WHAT YOU NEED TO DO: Everything in the data except the pictures belongs in your answer, copied exactly.

MATERIAL PROVIDED:
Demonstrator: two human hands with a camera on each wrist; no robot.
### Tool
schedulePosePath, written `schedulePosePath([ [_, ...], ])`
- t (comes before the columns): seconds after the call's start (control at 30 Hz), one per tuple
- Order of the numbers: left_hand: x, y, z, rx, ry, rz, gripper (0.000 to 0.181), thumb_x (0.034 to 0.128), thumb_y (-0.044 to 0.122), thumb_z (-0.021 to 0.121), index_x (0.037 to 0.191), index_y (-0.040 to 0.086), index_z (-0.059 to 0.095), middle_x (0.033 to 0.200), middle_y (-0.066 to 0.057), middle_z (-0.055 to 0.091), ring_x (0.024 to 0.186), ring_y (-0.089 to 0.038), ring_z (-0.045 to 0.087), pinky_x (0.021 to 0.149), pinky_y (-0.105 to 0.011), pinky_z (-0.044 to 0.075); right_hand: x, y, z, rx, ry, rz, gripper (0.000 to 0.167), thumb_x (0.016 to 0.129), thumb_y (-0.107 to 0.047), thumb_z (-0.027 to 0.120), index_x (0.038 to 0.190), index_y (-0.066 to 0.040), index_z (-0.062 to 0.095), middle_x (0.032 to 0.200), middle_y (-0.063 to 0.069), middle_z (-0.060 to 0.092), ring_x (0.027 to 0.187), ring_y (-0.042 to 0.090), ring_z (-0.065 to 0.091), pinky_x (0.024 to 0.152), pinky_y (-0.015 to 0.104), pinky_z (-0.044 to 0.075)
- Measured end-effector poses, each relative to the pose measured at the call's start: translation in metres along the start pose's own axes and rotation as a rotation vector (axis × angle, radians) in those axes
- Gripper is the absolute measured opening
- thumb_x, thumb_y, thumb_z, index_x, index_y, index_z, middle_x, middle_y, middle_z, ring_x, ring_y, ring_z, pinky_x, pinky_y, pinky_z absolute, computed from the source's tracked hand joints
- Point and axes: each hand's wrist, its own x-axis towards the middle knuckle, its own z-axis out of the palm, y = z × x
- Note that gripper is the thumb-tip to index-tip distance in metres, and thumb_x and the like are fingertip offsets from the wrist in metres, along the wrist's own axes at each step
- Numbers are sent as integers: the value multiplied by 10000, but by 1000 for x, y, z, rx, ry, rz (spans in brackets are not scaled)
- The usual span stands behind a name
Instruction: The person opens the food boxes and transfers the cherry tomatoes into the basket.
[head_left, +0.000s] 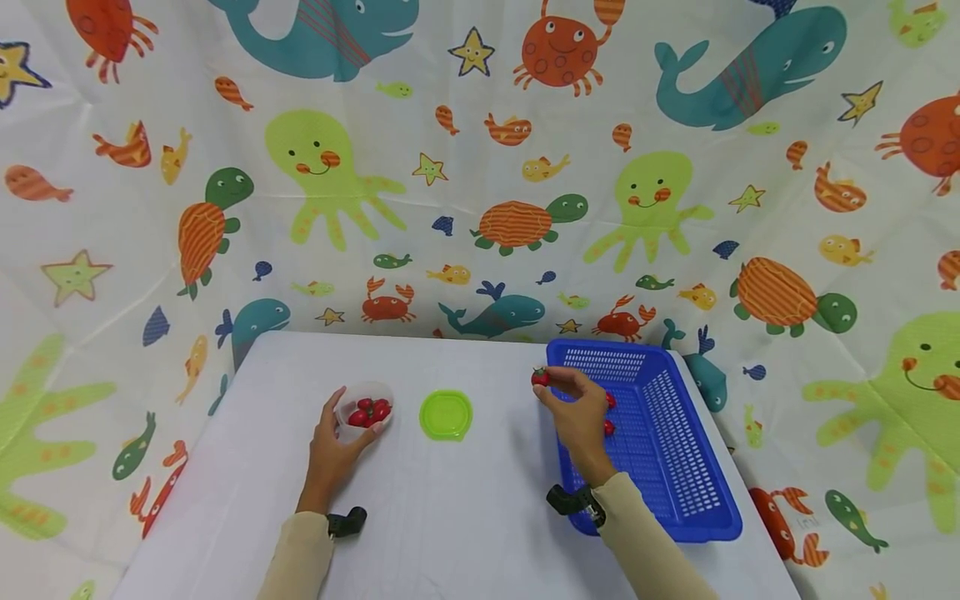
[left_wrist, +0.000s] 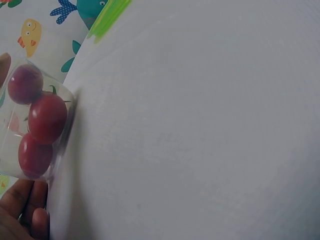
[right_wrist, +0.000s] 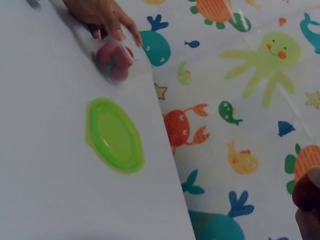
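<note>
My left hand point(head_left: 335, 454) grips a small clear plastic container point(head_left: 383, 390) at the left of the table. Several red cherry tomatoes point(head_left: 364, 417) lie inside it; the left wrist view shows tomatoes point(left_wrist: 47, 118) through its clear wall, one with a green stem. Between thumb and fingers my right hand point(head_left: 583, 417) pinches a single cherry tomato point(head_left: 540, 377), its green top upward, over the left rim of a blue plastic basket point(head_left: 678, 442). At least two red tomatoes point(head_left: 609, 427) sit in the basket, partly hidden by that hand.
A bright green lid point(head_left: 446, 415) lies flat on the white table point(head_left: 450, 517) between the container and the basket. Behind the table hangs a cloth point(head_left: 465, 275) printed with sea animals. The basket takes up the table's right side.
</note>
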Motion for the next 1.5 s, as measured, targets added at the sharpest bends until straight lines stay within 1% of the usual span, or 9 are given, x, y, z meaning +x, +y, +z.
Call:
schedulePosePath([
  [0.1, 0, 0, -1, 0, -2, 8, 1047, 910, 541, 805, 1706, 367, 148, 1751, -159, 277, 1588, -499, 287, 1219, -735, 322, 1, 3, -7, 10, 5, 7, 345, 899, -177, 874, 1225, -121, 775, 1196, 20, 790, 1156, 208, 734, 886, 220, 630],
  [0.2, -1, 0, -1, -6, 5, 16, 1040, 912, 523, 809, 1706, 363, 157, 1750, -159, 279, 1590, -495, 287, 1231, -710, 329, 2, 8, -13, 23, 12, 10, 328, 896, -146, 872, 1211, -132, 780, 1199, 45, 792, 1137, 204, 742, 846, 166, 617],
  [0.37, -1, -1, 0, -11, -5, 5, 1047, 908, 551, 802, 1706, 372, 148, 1754, -159, 267, 1594, -490, 276, 1238, -701, 324, 2, 12, -21, 6, 33, 22, 334, 909, -132, 857, 1232, -132, 773, 1218, 61, 789, 1090, 171, 750, 866, 144, 604],
  [0.5, -1, -1, 0, -12, -12, 2, 1054, 907, 559, 799, 1708, 370, 140, 1759, -155, 257, 1601, -487, 265, 1249, -694, 312, 3, 14, -27, -8, 39, 23, 349, 907, -148, 862, 1242, -115, 770, 1207, 73, 792, 1070, 199, 748, 853, 141, 600],
  [0.67, 0, -1, 1, -15, 1, 15, 1053, 904, 534, 813, 1707, 358, 154, 1751, -157, 277, 1599, -490, 273, 1249, -694, 314, 3, 17, -32, -16, 40, 35, 323, 900, -171, 871, 1210, -172, 779, 1195, 71, 789, 1057, 240, 742, 791, 186, 629],
  [0.8, 0, -1, 1, -12, 7, 19, 1058, 899, 532, 819, 1707, 351, 159, 1749, -163, 283, 1597, -497, 275, 1243, -698, 317, 4, 20, -36, -16, 53, 57, 311, 907, -170, 865, 1205, -190, 776, 1202, 73, 783, 1025, 217, 744, 737, 234, 651],
  [0.97, -1, 0, 1, -15, 6, 18, 1050, 905, 530, 813, 1708, 339, 163, 1747, -168, 285, 1598, -498, 273, 1246, -696, 310, 4, 22, -40, -41, 67, 66, 329, 924, -187, 849, 1240, -150, 765, 1222, 87, 777, 1041, 182, 739, 769, 192, 637],
  [1.27, -3, 2, 0, -19, 5, 21, 1040, 911, 526, 809, 1707, 343, 165, 1744, -162, 292, 1598, -490, 279, 1250, -688, 313, 5, 25, -50, -67, 102, 95, 343, 935, -223, 839, 1257, -137, 759, 1228, 52, 773, 1096, 203, 725, 848, 96, 579],
  [1.5, -3, 1, 0, -12, -2, 22, 1054, 911, 538, 804, 1711, 349, 145, 1741, -170, 298, 1600, -489, 274, 1245, -700, 306, 6, 29, -59, -65, 105, 125, 335, 953, -194, 818, 1278, -150, 751, 1267, 79, 756, 1083, 179, 716, 829, 121, 593],
])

EXPECTED ANSWER:
Demonstrator: two human hands with a camera on each wrist; no robot.
### Tool
schedulePosePath, written `schedulePosePath([ [_, ...], ])`
- t (comes before the columns): seconds after the call's start (control at 30 Hz), one per tuple
- Order of the numbers: left_hand: x, y, z, rx, ry, rz, gripper (0.000 to 0.181), thumb_x (0.034 to 0.128), thumb_y (-0.044 to 0.122), thumb_z (-0.021 to 0.121), index_x (0.037 to 0.191), index_y (-0.040 to 0.086), index_z (-0.059 to 0.095), middle_x (0.033 to 0.200), middle_y (-0.066 to 0.057), middle_z (-0.055 to 0.091), ring_x (0.024 to 0.186), ring_y (-0.089 to 0.038), ring_z (-0.045 to 0.087), pinky_x (0.021 to 0.149), pinky_y (-0.105 to 0.011), pinky_z (-0.044 to 0.075); right_hand: x, y, z, rx, ry, rz, gripper (0.000 to 0.167), thumb_x (0.016 to 0.129), thumb_y (-0.107 to 0.047), thumb_z (-0.027 to 0.120), index_x (0.038 to 0.190), index_y (-0.066 to 0.040), index_z (-0.062 to 0.095), middle_x (0.032 to 0.200), middle_y (-0.063 to 0.069), middle_z (-0.060 to 0.092), ring_x (0.027 to 0.187), ring_y (-0.042 to 0.090), ring_z (-0.065 to 0.091), pinky_x (0.024 to 0.152), pinky_y (-0.015 to 0.104), pinky_z (-0.044 to 0.075)
- Measured end-effector poses, each relative to the pose measured at the call's start: translation in metres along the start pose's own axes and rotation as a rotation vector (axis × angle, radians) in those axes
- Gripper is the absolute measured opening
- thumb_x, thumb_y, thumb_z, index_x, index_y, index_z, middle_x, middle_y, middle_z, ring_x, ring_y, ring_z, pinky_x, pinky_y, pinky_z absolute, computed from the source's tracked hand joints
- Point and axes: each hand's wrist, its own x-axis towards the middle knuckle, its own z-axis out of the palm, y = z × x
- Note that gripper is the thumb-tip to index-tip distance in metres, and thumb_x and the like are fingertip offsets from the wrist in metres, along the wrist's own axes at each step
- Numbers are sent as integers: the value multiplied by 10000, but by 1000 for x, y, z, rx, ry, rz (spans in brackets are not scaled)
- The usual span stands behind a name
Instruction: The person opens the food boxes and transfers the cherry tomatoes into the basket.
[head_left, +0.000s] 
[left_wrist, +0.000s] 
[right_wrist, +0.000s] 
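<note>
My left hand point(head_left: 335, 454) grips a small clear plastic container point(head_left: 383, 390) at the left of the table. Several red cherry tomatoes point(head_left: 364, 417) lie inside it; the left wrist view shows tomatoes point(left_wrist: 47, 118) through its clear wall, one with a green stem. Between thumb and fingers my right hand point(head_left: 583, 417) pinches a single cherry tomato point(head_left: 540, 377), its green top upward, over the left rim of a blue plastic basket point(head_left: 678, 442). At least two red tomatoes point(head_left: 609, 427) sit in the basket, partly hidden by that hand.
A bright green lid point(head_left: 446, 415) lies flat on the white table point(head_left: 450, 517) between the container and the basket. Behind the table hangs a cloth point(head_left: 465, 275) printed with sea animals. The basket takes up the table's right side.
</note>
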Motion for the next 1.5 s, as measured, targets added at the sharpest bends until straight lines stay within 1% of the usual span, or 9 are given, x, y, z meaning +x, +y, +z.
Call:
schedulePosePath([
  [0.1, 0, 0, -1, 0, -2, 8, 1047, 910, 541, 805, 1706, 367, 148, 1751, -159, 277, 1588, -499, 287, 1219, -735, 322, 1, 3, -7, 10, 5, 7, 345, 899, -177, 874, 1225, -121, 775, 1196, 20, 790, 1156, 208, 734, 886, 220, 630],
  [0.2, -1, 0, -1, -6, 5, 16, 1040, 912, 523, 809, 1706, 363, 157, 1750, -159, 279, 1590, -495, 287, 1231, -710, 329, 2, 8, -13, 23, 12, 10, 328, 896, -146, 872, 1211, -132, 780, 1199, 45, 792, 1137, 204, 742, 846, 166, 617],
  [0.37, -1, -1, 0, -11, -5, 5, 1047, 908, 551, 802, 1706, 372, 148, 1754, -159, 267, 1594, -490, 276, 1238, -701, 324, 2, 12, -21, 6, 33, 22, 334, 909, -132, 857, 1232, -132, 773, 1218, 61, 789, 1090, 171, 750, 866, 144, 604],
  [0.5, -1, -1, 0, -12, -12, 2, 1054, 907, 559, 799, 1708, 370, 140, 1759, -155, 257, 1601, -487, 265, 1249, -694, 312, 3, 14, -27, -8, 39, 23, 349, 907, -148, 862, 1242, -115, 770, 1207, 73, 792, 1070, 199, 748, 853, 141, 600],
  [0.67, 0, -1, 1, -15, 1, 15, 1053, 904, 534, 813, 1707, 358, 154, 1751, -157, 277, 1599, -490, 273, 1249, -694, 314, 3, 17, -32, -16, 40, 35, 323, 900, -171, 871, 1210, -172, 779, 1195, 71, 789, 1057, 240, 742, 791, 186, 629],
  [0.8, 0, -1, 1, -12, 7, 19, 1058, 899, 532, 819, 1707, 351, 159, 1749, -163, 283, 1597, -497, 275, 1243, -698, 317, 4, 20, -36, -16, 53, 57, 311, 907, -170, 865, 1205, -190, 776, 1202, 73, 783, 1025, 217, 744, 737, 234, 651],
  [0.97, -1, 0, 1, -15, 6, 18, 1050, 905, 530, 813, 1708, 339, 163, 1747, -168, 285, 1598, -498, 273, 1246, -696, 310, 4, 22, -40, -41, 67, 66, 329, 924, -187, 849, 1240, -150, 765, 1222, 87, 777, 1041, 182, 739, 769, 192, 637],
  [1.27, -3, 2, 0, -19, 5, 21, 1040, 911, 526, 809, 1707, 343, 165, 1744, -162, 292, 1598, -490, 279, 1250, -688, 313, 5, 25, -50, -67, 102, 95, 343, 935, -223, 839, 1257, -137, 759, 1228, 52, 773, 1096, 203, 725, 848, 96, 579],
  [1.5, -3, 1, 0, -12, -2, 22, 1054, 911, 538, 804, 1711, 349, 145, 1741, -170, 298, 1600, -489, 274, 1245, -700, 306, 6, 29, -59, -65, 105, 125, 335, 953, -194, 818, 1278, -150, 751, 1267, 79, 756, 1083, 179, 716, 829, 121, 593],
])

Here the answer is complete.